- _Recorded information_
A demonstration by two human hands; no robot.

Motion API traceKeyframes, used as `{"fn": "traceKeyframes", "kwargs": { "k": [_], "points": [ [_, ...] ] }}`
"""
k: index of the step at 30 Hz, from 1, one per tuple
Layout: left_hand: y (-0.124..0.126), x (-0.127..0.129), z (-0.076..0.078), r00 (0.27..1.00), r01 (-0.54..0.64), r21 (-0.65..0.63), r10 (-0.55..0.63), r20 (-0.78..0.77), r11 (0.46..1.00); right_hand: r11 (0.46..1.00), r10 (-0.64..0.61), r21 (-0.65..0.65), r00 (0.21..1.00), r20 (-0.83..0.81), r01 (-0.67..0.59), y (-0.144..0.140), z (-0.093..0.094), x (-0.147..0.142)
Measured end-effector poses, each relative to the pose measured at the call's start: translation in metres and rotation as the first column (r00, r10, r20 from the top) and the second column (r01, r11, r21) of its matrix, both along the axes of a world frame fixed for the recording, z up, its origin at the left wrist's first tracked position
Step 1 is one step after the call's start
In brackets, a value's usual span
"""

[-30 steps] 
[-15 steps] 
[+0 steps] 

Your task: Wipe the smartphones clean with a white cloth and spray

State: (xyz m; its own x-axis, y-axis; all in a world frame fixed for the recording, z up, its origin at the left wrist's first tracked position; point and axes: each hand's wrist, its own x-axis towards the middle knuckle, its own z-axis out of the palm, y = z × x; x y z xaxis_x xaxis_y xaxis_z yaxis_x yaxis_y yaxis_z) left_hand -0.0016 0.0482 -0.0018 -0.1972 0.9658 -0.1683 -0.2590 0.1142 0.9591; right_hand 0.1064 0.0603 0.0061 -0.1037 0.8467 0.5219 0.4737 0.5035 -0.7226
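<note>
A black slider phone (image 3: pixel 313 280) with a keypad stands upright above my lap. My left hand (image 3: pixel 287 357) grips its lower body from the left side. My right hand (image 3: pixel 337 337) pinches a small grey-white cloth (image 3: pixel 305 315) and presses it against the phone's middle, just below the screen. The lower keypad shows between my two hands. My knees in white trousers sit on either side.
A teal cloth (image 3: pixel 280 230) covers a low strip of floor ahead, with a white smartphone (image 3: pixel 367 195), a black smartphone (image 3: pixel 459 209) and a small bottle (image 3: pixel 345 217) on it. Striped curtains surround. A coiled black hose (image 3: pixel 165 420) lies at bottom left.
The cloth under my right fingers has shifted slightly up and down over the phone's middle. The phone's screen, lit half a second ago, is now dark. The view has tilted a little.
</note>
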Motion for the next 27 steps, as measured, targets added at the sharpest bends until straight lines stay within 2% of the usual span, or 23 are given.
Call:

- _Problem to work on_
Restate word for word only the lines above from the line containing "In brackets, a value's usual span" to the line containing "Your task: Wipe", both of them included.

- _Response to this task_
In brackets, a value's usual span
"""

[-30 steps] 
[-15 steps] 
[+0 steps] 

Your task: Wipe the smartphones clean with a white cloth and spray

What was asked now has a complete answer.